Data excerpts:
=== Section Start ===
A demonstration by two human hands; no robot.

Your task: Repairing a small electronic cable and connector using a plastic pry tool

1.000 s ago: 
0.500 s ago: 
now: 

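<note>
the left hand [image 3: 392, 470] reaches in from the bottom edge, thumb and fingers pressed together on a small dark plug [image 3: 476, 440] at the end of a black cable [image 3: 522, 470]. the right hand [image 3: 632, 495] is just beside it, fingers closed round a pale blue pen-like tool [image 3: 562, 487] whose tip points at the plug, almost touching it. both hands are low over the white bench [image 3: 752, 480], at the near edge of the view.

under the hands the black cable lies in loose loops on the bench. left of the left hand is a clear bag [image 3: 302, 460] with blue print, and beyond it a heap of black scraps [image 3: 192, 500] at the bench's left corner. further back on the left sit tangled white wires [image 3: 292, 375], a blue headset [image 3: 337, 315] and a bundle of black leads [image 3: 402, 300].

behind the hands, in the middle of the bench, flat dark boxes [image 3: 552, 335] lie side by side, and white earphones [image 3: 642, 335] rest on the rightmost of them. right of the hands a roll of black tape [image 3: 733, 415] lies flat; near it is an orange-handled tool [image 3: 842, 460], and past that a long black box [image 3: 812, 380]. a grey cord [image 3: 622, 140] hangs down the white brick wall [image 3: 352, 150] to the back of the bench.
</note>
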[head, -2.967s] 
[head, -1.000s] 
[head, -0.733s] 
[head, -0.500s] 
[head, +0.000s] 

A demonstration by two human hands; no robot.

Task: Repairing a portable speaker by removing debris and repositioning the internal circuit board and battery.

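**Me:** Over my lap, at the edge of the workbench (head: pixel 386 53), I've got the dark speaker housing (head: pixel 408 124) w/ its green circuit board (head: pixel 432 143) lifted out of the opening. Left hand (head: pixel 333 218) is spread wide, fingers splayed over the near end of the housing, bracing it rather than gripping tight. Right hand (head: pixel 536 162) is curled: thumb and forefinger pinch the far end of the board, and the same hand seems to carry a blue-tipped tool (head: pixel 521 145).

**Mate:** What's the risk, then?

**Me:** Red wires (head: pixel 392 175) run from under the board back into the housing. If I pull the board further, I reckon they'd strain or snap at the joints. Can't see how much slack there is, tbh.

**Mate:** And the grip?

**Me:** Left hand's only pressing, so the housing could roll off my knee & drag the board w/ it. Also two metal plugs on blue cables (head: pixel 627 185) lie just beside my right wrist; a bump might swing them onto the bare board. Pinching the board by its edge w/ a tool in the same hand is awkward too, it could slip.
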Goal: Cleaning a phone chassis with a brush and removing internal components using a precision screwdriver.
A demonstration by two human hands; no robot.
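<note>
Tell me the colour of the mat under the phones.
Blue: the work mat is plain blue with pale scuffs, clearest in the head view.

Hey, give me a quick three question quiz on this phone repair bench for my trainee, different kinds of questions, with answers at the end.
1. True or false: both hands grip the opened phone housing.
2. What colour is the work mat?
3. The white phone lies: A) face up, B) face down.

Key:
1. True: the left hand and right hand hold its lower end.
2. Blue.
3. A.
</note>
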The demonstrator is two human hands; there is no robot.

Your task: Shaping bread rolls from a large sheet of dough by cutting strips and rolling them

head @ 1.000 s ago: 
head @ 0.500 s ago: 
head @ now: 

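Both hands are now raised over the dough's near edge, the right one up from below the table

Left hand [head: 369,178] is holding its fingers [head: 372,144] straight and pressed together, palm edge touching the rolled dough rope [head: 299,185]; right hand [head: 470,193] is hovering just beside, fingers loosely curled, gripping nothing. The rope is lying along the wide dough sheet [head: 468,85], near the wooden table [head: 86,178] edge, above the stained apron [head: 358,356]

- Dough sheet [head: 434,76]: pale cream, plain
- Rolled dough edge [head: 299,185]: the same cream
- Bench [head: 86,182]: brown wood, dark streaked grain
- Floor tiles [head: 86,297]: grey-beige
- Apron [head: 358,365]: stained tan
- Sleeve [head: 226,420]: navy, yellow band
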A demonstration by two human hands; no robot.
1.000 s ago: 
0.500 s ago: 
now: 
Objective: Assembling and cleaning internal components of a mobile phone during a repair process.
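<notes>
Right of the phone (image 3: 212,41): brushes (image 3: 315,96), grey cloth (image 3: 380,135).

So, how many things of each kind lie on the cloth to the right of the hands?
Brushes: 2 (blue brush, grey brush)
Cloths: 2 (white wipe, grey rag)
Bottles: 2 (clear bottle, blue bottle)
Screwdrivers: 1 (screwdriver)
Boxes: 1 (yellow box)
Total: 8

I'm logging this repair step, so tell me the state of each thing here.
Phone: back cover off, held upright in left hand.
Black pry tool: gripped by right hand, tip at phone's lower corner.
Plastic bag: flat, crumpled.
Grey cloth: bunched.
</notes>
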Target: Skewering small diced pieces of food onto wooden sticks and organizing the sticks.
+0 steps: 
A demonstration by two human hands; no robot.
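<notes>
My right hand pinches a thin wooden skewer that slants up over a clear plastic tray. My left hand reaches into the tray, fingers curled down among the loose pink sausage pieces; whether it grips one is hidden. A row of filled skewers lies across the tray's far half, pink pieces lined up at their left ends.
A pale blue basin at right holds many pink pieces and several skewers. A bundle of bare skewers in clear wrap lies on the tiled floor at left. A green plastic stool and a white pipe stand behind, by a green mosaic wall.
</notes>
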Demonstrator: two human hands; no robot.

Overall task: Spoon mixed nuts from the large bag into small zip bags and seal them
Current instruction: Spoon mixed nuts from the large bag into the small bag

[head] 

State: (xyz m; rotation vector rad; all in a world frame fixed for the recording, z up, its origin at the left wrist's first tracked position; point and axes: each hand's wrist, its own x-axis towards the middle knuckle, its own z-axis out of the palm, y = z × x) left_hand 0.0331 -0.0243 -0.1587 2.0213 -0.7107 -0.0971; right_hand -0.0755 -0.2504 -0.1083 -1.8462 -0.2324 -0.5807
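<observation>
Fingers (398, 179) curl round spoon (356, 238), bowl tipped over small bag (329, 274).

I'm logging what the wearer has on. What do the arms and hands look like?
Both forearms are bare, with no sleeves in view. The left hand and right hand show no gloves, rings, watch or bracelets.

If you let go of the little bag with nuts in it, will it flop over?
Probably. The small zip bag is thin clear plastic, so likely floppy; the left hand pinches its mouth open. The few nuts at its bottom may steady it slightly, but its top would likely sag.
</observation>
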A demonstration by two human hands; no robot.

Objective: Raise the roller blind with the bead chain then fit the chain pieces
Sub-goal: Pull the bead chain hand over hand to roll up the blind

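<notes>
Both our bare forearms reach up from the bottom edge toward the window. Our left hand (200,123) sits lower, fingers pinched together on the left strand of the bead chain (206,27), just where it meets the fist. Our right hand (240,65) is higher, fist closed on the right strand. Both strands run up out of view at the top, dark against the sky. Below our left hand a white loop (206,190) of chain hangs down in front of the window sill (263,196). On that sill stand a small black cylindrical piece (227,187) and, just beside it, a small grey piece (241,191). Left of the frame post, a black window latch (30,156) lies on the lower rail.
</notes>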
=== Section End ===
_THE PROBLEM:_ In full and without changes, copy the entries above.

_RESPONSE TO THE TASK:_
A demonstration by two human hands; no robot.

Your task: Repairing a small electronic cable and connector using a plastic pry tool

1.000 s ago: 
0.500 s ago: 
now: 

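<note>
the left hand [image 3: 392, 470] reaches in from the bottom edge, thumb and fingers pressed together on a small dark plug [image 3: 476, 440] at the end of a black cable [image 3: 522, 470]. the right hand [image 3: 632, 495] is just beside it, fingers closed round a pale blue pen-like tool [image 3: 562, 487] whose tip points at the plug, almost touching it. both hands are low over the white bench [image 3: 752, 480], at the near edge of the view.

under the hands the black cable lies in loose loops on the bench. left of the left hand is a clear bag [image 3: 302, 460] with blue print, and beyond it a heap of black scraps [image 3: 192, 500] at the bench's left corner. further back on the left sit tangled white wires [image 3: 292, 375], a blue headset [image 3: 337, 315] and a bundle of black leads [image 3: 402, 300].

behind the hands, in the middle of the bench, flat dark boxes [image 3: 552, 335] lie side by side, and white earphones [image 3: 642, 335] rest on the rightmost of them. right of the hands a roll of black tape [image 3: 733, 415] lies flat; near it is an orange-handled tool [image 3: 842, 460], and past that a long black box [image 3: 812, 380]. a grey cord [image 3: 622, 140] hangs down the white brick wall [image 3: 352, 150] to the back of the bench.
</note>
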[head, -2.967s] 
[head, -1.000s] 
[head, -0.733s] 
[head, -0.500s] 
[head, +0.000s] 

A demonstration by two human hands; no robot.

Task: Repairing a portable speaker by removing debris and repositioning the internal circuit board and battery.

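**Me:** Over my lap, at the edge of the workbench (head: pixel 386 53), I've got the dark speaker housing (head: pixel 408 124) w/ its green circuit board (head: pixel 432 143) lifted out of the opening. Left hand (head: pixel 333 218) is spread wide, fingers splayed over the near end of the housing, bracing it rather than gripping tight. Right hand (head: pixel 536 162) is curled: thumb and forefinger pinch the far end of the board, and the same hand seems to carry a blue-tipped tool (head: pixel 521 145).

**Mate:** What's the risk, then?

**Me:** Red wires (head: pixel 392 175) run from under the board back into the housing. If I pull the board further, I reckon they'd strain or snap at the joints. Can't see how much slack there is, tbh.

**Mate:** And the grip?

**Me:** Left hand's only pressing, so the housing could roll off my knee & drag the board w/ it. Also two metal plugs on blue cables (head: pixel 627 185) lie just beside my right wrist; a bump might swing them onto the bare board. Pinching the board by its edge w/ a tool in the same hand is awkward too, it could slip.
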Goal: Cleaning a phone chassis with a brush and removing internal components using a precision screwdriver.
A demonstration by two human hands; no robot.
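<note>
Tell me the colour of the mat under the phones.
Blue: the work mat is plain blue with pale scuffs, clearest in the head view.

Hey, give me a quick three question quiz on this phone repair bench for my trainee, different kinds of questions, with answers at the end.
1. True or false: both hands grip the opened phone housing.
2. What colour is the work mat?
3. The white phone lies: A) face up, B) face down.

Key:
1. True: the left hand and right hand hold its lower end.
2. Blue.
3. A.
</note>
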The demonstrator is two human hands; there is no robot.

Your task: Shaping bread rolls from a large sheet of dough by cutting strips and rolling them

head @ 1.000 s ago: 
head @ 0.500 s ago: 
head @ now: 

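Both hands are now raised over the dough's near edge, the right one up from below the table

Left hand [head: 369,178] is holding its fingers [head: 372,144] straight and pressed together, palm edge touching the rolled dough rope [head: 299,185]; right hand [head: 470,193] is hovering just beside, fingers loosely curled, gripping nothing. The rope is lying along the wide dough sheet [head: 468,85], near the wooden table [head: 86,178] edge, above the stained apron [head: 358,356]

- Dough sheet [head: 434,76]: pale cream, plain
- Rolled dough edge [head: 299,185]: the same cream
- Bench [head: 86,182]: brown wood, dark streaked grain
- Floor tiles [head: 86,297]: grey-beige
- Apron [head: 358,365]: stained tan
- Sleeve [head: 226,420]: navy, yellow band
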A demonstration by two human hands; no robot.
1.000 s ago: 
0.500 s ago: 
now: 
Objective: Assembling and cleaning internal components of a mobile phone during a repair process.
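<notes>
Right of the phone (image 3: 212,41): brushes (image 3: 315,96), grey cloth (image 3: 380,135).

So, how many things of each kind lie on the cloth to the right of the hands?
Brushes: 2 (blue brush, grey brush)
Cloths: 2 (white wipe, grey rag)
Bottles: 2 (clear bottle, blue bottle)
Screwdrivers: 1 (screwdriver)
Boxes: 1 (yellow box)
Total: 8

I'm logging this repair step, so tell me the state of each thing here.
Phone: back cover off, held upright in left hand.
Black pry tool: gripped by right hand, tip at phone's lower corner.
Plastic bag: flat, crumpled.
Grey cloth: bunched.
</notes>
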Target: Skewering small diced pieces of food onto wooden sticks and organizing the sticks.
+0 steps: 
A demonstration by two human hands; no robot.
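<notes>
My right hand pinches a thin wooden skewer that slants up over a clear plastic tray. My left hand reaches into the tray, fingers curled down among the loose pink sausage pieces; whether it grips one is hidden. A row of filled skewers lies across the tray's far half, pink pieces lined up at their left ends.
A pale blue basin at right holds many pink pieces and several skewers. A bundle of bare skewers in clear wrap lies on the tiled floor at left. A green plastic stool and a white pipe stand behind, by a green mosaic wall.
</notes>
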Demonstrator: two human hands; no robot.

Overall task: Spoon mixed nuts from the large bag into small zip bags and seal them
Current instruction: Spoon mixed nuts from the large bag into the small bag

[head] 

State: (xyz m; rotation vector rad; all in a world frame fixed for the recording, z up, its origin at the left wrist's first tracked position; point and axes: each hand's wrist, its own x-axis towards the middle knuckle, its own z-axis out of the palm, y = z × x) left_hand 0.0331 -0.0243 -0.1587 2.0213 -0.7107 -0.0971; right_hand -0.0755 -0.2504 -0.1083 -1.8462 -0.2324 -0.5807
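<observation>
Fingers (398, 179) curl round spoon (356, 238), bowl tipped over small bag (329, 274).

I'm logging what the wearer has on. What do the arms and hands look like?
Both forearms are bare, with no sleeves in view. The left hand and right hand show no gloves, rings, watch or bracelets.

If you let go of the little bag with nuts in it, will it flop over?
Probably. The small zip bag is thin clear plastic, so likely floppy; the left hand pinches its mouth open. The few nuts at its bottom may steady it slightly, but its top would likely sag.
</observation>
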A demonstration by two human hands; no robot.

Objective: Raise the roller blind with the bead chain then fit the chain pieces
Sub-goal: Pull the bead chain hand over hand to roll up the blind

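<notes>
Both our bare forearms reach up from the bottom edge toward the window. Our left hand (200,123) sits lower, fingers pinched together on the left strand of the bead chain (206,27), just where it meets the fist. Our right hand (240,65) is higher, fist closed on the right strand. Both strands run up out of view at the top, dark against the sky. Below our left hand a white loop (206,190) of chain hangs down in front of the window sill (263,196). On that sill stand a small black cylindrical piece (227,187) and, just beside it, a small grey piece (241,191). Left of the frame post, a black window latch (30,156) lies on the lower rail.
</notes>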

No additional answer is needed here.